══ Input records
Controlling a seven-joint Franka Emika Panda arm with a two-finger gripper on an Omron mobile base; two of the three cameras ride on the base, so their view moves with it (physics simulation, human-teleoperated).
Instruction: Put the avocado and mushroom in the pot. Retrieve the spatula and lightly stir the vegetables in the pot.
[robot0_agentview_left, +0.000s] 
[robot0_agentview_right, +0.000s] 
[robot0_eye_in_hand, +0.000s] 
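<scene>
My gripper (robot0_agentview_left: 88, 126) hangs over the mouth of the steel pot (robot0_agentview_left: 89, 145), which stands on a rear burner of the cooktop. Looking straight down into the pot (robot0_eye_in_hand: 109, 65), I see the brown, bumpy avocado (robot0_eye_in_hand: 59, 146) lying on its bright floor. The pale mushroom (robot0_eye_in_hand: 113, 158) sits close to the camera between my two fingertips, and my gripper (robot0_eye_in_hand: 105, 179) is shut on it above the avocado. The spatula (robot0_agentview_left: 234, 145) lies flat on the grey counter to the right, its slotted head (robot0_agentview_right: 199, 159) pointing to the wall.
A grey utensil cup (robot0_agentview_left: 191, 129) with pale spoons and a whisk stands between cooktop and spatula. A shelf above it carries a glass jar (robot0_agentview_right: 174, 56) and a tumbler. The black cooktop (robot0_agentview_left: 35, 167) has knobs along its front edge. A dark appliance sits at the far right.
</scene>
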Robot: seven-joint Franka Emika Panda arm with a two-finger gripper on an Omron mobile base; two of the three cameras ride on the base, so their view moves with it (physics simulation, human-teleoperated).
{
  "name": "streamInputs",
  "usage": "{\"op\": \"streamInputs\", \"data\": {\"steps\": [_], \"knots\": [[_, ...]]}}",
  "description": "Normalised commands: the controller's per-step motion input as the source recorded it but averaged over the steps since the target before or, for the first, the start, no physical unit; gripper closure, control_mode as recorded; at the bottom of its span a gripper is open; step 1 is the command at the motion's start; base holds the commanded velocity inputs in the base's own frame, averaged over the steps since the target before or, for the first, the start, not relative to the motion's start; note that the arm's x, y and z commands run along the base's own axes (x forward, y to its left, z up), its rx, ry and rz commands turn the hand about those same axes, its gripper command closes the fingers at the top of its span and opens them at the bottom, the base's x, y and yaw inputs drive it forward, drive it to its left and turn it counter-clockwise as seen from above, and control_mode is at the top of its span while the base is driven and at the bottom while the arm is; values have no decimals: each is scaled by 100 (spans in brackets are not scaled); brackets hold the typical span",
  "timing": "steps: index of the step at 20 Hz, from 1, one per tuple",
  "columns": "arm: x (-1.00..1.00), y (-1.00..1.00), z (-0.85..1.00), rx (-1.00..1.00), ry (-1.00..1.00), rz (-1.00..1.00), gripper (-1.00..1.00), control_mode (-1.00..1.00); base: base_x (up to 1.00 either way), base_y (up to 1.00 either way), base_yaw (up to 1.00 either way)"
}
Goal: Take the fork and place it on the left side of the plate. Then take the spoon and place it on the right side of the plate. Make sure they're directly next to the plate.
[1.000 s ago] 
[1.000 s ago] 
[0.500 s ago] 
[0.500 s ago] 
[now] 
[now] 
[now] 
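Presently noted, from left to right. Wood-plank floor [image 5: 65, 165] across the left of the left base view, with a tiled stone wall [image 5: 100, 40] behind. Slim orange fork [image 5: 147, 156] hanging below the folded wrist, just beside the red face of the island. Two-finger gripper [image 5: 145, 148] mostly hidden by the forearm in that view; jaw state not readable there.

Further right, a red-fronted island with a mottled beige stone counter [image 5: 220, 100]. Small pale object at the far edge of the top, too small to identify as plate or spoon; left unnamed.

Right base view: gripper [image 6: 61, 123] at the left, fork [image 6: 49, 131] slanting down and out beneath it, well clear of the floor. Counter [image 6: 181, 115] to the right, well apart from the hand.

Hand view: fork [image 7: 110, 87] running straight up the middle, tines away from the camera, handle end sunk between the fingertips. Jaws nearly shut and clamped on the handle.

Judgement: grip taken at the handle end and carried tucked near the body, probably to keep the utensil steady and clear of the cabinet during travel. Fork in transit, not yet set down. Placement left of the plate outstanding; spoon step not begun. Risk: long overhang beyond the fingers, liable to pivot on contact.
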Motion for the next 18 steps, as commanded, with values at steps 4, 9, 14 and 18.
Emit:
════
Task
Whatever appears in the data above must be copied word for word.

Reply to the exercise
Controlling a seven-joint Franka Emika Panda arm with a two-finger gripper on an Omron mobile base; two of the three cameras ride on the base, so their view moves with it (physics simulation, human-teleoperated).
Instruction: Put the avocado and mushroom in the pot. Retrieve the spatula and lightly stir the vegetables in the pot.
[robot0_agentview_left, +0.000s] 
[robot0_agentview_right, +0.000s] 
[robot0_eye_in_hand, +0.000s] 
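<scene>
My gripper (robot0_agentview_left: 88, 126) hangs over the mouth of the steel pot (robot0_agentview_left: 89, 145), which stands on a rear burner of the cooktop. Looking straight down into the pot (robot0_eye_in_hand: 109, 65), I see the brown, bumpy avocado (robot0_eye_in_hand: 59, 146) lying on its bright floor. The pale mushroom (robot0_eye_in_hand: 113, 158) sits close to the camera between my two fingertips, and my gripper (robot0_eye_in_hand: 105, 179) is shut on it above the avocado. The spatula (robot0_agentview_left: 234, 145) lies flat on the grey counter to the right, its slotted head (robot0_agentview_right: 199, 159) pointing to the wall.
A grey utensil cup (robot0_agentview_left: 191, 129) with pale spoons and a whisk stands between cooktop and spatula. A shelf above it carries a glass jar (robot0_agentview_right: 174, 56) and a tumbler. The black cooktop (robot0_agentview_left: 35, 167) has knobs along its front edge. A dark appliance sits at the far right.
</scene>
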Robot: seven-joint Franka Emika Panda arm with a two-finger gripper on an Omron mobile base; two of the three cameras ride on the base, so their view moves with it (physics simulation, human-teleoperated).
{
  "name": "streamInputs",
  "usage": "{\"op\": \"streamInputs\", \"data\": {\"steps\": [_], \"knots\": [[_, ...]]}}",
  "description": "Normalised commands: the controller's per-step motion input as the source recorded it but averaged over the steps since the target before or, for the first, the start, no physical unit; gripper closure, control_mode as recorded; at the bottom of its span a gripper is open; step 1 is the command at the motion's start; base holds the commanded velocity inputs in the base's own frame, averaged over the steps since the target before or, for the first, the start, not relative to the motion's start; note that the arm's x, y and z commands run along the base's own axes (x forward, y to its left, z up), its rx, ry and rz commands turn the hand about those same axes, its gripper command closes the fingers at the top of its span and opens them at the bottom, the base's x, y and yaw inputs drive it forward, drive it to its left and turn it counter-clockwise as seen from above, and control_mode is at the top of its span while the base is driven and at the bottom while the arm is; values have no decimals: each is scaled by 100 (spans in brackets are not scaled); brackets hold the typical span",
  "timing": "steps: index of the step at 20 Hz, from 1, one per tuple",
  "columns": "arm: x (-1.00..1.00), y (-1.00..1.00), z (-0.85..1.00), rx (-1.00..1.00), ry (-1.00..1.00), rz (-1.00..1.00), gripper (-1.00..1.00), control_mode (-1.00..1.00); base: base_x (up to 1.00 either way), base_y (up to 1.00 either way), base_yaw (up to 1.00 either way)"
}
Goal: Take the fork and place it on the left side of the plate. Then take the spoon and place it on the right side of the plate. Make sure they're directly next to the plate.
[1.000 s ago] 
[1.000 s ago] 
[0.500 s ago] 
[0.500 s ago] 
[now] 
[now] 
[now] 
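Presently noted, from left to right. Wood-plank floor [image 5: 65, 165] across the left of the left base view, with a tiled stone wall [image 5: 100, 40] behind. Slim orange fork [image 5: 147, 156] hanging below the folded wrist, just beside the red face of the island. Two-finger gripper [image 5: 145, 148] mostly hidden by the forearm in that view; jaw state not readable there.

Further right, a red-fronted island with a mottled beige stone counter [image 5: 220, 100]. Small pale object at the far edge of the top, too small to identify as plate or spoon; left unnamed.

Right base view: gripper [image 6: 61, 123] at the left, fork [image 6: 49, 131] slanting down and out beneath it, well clear of the floor. Counter [image 6: 181, 115] to the right, well apart from the hand.

Hand view: fork [image 7: 110, 87] running straight up the middle, tines away from the camera, handle end sunk between the fingertips. Jaws nearly shut and clamped on the handle.

Judgement: grip taken at the handle end and carried tucked near the body, probably to keep the utensil steady and clear of the cabinet during travel. Fork in transit, not yet set down. Placement left of the plate outstanding; spoon step not begun. Risk: long overhang beyond the fingers, liable to pivot on contact.
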Motion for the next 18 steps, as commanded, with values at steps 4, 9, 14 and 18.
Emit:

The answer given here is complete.